Exercise details: The full listing, returned exactly and free of pictures, is the expected answer.

Source material:
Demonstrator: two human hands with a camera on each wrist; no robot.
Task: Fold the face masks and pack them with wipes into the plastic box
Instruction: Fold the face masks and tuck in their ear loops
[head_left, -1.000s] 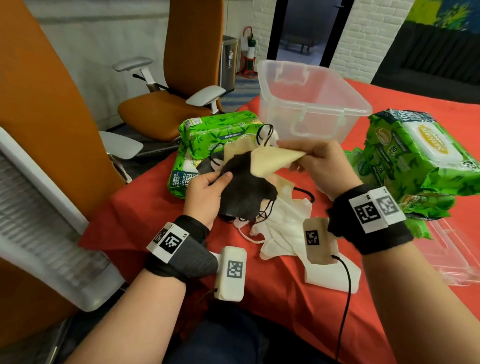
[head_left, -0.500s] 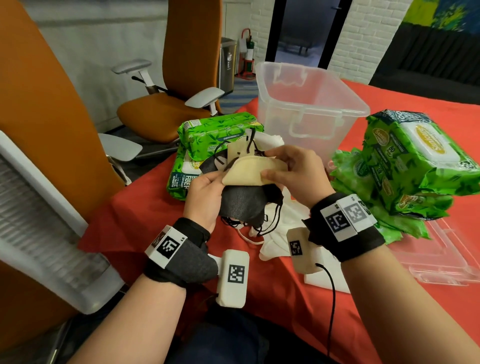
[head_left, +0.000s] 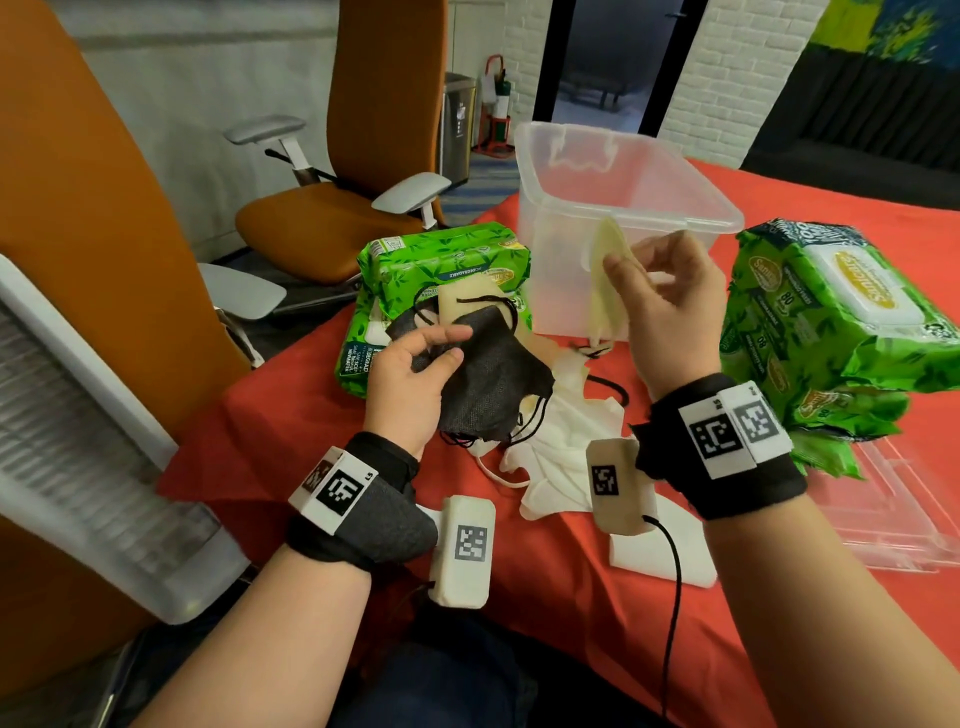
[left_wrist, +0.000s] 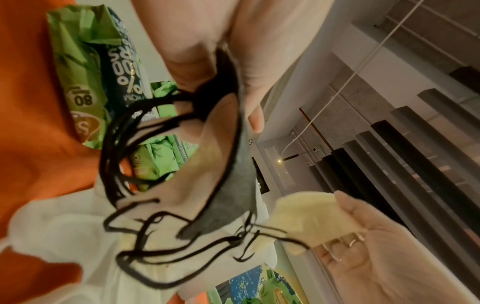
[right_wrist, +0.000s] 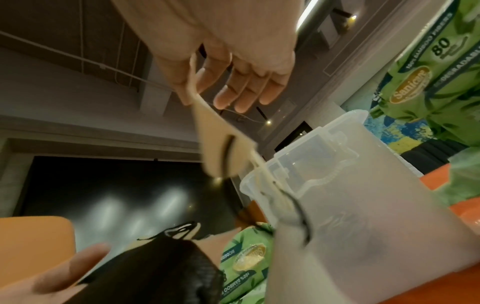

Output of the task:
Demonstrator: two human hands with a camera on each wrist; no robot.
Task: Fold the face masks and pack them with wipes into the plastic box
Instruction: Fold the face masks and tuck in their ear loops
[head_left, -1.000s] 
[head_left, -0.500s] 
[head_left, +0.000s] 
[left_wrist, +0.000s] 
[right_wrist, +0.000s] 

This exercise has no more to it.